WordPress

last person joined: 28 days ago 

A place for nonprofit WordPress developers and content managers of all skill levels.
The WordPress group is an engaged network of WordPress developers and content managers, for all skill levels, by WordPress users for WordPress users, to encourage the usage of and advocate for WordPress.

Our goal: to support nonprofit organizations using (or interested in using) WordPress. Additionally, this is a safe and friendly place for beginning WordPress developers and users to ask questions and connect to like-minded people.
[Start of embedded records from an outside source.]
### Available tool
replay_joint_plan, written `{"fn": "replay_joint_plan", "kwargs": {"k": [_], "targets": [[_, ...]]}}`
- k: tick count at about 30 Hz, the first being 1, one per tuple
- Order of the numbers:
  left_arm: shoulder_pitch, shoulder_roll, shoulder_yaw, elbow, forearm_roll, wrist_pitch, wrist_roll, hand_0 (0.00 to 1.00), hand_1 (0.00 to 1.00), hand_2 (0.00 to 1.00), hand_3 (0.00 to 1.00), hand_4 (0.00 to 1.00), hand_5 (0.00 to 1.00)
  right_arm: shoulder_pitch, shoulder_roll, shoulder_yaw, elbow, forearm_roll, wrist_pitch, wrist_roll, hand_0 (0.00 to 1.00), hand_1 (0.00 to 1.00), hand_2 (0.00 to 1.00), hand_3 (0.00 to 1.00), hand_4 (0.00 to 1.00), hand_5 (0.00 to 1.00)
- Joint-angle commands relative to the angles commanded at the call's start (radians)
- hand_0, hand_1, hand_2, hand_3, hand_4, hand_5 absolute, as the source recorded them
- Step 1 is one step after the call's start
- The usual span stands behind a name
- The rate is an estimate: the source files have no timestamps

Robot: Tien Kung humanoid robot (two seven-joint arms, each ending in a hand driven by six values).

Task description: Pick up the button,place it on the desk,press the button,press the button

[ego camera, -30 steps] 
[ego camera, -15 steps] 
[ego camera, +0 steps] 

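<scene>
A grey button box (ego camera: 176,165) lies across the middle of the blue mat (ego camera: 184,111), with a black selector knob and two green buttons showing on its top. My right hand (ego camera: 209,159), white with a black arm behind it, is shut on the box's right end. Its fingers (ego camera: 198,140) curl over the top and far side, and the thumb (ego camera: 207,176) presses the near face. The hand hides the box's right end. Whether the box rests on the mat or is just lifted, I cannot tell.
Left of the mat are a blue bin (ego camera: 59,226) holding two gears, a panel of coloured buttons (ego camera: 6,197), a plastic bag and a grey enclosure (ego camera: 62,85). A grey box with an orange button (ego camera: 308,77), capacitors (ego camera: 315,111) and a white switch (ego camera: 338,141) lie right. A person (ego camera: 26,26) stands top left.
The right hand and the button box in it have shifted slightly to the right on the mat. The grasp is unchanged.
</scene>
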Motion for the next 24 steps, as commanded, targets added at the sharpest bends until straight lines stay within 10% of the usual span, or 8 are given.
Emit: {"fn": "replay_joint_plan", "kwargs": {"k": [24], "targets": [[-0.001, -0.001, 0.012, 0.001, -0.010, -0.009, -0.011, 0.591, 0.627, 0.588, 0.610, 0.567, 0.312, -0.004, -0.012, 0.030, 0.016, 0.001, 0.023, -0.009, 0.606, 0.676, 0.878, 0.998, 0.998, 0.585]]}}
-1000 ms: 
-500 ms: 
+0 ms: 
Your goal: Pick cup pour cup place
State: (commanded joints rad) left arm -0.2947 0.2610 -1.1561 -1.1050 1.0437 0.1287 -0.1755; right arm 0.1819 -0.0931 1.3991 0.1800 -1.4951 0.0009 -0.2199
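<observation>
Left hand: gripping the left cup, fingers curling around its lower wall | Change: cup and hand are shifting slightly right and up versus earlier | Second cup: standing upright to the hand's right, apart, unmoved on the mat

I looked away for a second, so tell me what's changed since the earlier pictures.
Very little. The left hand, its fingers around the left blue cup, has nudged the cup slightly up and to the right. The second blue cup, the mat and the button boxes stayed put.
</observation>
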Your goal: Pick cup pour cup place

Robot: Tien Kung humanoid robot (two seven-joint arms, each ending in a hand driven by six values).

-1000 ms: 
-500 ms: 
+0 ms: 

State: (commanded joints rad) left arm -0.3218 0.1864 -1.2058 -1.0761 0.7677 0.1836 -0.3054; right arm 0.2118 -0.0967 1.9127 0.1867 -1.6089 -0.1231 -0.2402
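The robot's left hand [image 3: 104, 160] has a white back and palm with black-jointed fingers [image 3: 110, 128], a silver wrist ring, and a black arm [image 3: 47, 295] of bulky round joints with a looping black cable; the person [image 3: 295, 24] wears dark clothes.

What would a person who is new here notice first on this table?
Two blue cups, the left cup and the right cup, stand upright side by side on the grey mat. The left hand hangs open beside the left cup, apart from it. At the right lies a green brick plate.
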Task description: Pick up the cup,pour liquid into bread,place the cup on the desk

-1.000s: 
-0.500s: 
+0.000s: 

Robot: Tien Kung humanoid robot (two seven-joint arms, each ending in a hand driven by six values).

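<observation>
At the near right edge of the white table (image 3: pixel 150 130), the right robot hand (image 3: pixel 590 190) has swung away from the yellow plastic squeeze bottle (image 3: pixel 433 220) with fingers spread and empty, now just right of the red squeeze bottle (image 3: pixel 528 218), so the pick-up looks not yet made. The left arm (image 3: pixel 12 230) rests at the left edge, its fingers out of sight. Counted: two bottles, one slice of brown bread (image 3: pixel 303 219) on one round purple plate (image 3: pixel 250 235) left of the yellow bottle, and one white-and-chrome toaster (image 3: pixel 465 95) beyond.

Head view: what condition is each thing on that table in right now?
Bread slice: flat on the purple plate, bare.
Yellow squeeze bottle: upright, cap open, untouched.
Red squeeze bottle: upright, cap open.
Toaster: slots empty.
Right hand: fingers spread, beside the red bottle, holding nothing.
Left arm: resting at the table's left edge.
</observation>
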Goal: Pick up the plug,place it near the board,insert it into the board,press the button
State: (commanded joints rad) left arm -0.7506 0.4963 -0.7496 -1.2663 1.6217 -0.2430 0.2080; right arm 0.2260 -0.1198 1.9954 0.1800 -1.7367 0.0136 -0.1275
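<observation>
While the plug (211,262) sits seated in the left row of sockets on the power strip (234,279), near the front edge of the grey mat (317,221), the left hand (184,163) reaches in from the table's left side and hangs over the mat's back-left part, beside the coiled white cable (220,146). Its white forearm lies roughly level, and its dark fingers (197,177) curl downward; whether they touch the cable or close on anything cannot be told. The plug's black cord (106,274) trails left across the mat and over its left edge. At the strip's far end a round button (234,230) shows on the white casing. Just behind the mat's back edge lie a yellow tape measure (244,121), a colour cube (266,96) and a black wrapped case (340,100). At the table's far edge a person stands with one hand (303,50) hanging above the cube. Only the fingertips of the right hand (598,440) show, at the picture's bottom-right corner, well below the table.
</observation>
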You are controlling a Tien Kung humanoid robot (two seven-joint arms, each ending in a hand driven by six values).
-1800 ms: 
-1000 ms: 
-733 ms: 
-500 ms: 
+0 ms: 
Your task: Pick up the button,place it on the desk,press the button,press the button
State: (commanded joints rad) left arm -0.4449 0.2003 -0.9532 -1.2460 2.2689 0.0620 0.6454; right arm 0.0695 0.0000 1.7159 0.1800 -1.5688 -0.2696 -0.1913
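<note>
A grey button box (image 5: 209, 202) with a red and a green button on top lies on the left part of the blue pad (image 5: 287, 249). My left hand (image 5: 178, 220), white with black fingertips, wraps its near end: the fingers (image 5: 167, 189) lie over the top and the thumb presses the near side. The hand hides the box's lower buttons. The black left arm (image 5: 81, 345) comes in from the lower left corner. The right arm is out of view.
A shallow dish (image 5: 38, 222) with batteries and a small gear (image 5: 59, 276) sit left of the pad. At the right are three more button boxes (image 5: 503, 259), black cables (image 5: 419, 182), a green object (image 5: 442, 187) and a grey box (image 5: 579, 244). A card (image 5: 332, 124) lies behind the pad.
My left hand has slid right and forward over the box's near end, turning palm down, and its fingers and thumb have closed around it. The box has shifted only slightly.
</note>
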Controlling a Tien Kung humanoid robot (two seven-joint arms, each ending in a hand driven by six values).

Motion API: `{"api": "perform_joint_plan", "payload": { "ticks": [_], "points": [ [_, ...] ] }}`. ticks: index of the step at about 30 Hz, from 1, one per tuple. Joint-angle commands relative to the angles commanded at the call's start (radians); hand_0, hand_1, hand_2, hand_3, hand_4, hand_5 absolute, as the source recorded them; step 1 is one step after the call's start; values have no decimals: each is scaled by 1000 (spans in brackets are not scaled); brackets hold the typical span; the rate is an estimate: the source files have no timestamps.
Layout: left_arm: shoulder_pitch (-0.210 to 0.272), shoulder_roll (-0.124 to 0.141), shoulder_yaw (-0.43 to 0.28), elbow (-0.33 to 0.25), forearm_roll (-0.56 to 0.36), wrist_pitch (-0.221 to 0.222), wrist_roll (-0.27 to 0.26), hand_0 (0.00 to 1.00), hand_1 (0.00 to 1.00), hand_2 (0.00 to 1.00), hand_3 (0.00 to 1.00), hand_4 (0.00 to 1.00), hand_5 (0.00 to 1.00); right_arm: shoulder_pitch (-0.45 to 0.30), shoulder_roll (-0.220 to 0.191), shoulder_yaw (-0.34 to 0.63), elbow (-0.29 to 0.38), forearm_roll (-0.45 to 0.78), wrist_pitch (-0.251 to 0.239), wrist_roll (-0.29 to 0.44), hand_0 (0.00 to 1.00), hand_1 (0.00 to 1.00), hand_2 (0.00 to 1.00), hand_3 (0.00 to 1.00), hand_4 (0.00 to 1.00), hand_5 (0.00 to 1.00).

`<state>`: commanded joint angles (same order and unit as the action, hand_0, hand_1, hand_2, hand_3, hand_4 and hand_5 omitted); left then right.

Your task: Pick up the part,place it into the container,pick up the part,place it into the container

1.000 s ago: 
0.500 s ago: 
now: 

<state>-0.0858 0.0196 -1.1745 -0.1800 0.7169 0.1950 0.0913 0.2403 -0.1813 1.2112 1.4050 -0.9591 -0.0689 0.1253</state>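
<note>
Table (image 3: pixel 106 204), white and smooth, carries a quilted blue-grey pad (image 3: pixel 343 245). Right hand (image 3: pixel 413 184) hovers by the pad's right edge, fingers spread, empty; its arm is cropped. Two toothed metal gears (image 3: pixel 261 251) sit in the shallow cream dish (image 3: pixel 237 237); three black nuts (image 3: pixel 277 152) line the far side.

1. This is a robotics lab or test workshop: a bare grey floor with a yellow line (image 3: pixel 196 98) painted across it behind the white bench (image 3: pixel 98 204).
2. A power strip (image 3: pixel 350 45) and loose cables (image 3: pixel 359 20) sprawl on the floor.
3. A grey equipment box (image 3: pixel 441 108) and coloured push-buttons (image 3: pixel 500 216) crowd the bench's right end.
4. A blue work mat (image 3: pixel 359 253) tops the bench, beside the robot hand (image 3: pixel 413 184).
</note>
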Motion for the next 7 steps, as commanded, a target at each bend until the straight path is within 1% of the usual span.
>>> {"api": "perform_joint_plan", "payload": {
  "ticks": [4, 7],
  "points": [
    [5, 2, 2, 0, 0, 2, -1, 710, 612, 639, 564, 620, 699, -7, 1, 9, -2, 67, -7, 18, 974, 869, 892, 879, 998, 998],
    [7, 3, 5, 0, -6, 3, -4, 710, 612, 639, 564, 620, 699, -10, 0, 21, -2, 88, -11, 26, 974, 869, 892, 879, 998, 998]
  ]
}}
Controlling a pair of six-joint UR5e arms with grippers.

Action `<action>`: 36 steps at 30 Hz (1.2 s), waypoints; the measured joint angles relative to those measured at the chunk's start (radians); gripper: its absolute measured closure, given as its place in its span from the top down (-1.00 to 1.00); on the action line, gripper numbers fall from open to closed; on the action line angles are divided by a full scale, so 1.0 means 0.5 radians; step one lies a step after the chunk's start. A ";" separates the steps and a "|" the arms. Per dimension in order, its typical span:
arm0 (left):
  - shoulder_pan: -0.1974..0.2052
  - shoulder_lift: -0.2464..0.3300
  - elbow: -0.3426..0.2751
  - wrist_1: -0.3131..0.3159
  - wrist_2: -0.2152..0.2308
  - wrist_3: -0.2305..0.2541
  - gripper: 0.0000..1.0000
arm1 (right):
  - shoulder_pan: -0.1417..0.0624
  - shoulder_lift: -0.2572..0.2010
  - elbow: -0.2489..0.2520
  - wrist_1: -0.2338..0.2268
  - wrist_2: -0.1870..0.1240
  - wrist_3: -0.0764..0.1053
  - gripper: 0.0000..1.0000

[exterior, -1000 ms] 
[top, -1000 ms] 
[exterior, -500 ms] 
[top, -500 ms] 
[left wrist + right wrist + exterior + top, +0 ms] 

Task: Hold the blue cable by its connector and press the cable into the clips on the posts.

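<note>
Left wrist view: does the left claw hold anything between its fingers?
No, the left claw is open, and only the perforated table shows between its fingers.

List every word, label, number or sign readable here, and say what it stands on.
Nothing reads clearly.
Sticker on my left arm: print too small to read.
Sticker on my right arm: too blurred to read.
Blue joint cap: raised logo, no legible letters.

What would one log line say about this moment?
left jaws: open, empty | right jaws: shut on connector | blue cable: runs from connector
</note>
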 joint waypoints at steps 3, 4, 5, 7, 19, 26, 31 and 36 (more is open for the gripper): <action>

Short link: http://community.nten.org/wordpress

1.  Wordpress searching through PDF documents

Posted Feb 11, 2017 10:22
We have a large library of PDF documents (at least 50gb) that we are transferring from a Drupal site to a Wordpress site. We want the PDF content to be searchable on the wordpress site. We are considering placing the document library in either an Azure blob or an Amazon S3 space. We use WPEngine and my understanding is they have a LargeFS connection to Amazon S3 sites built into their system.

My understanding from looking at PDF search plugins is that the PDF documents have to reside in the main wordpress media library to make the content searchable.  

Does anyone know if there are search plugins that treat the WPEngine Large FS as the main media library?  
Or, does anyone know of search plugins that would search PDFs housed in an Azure blob?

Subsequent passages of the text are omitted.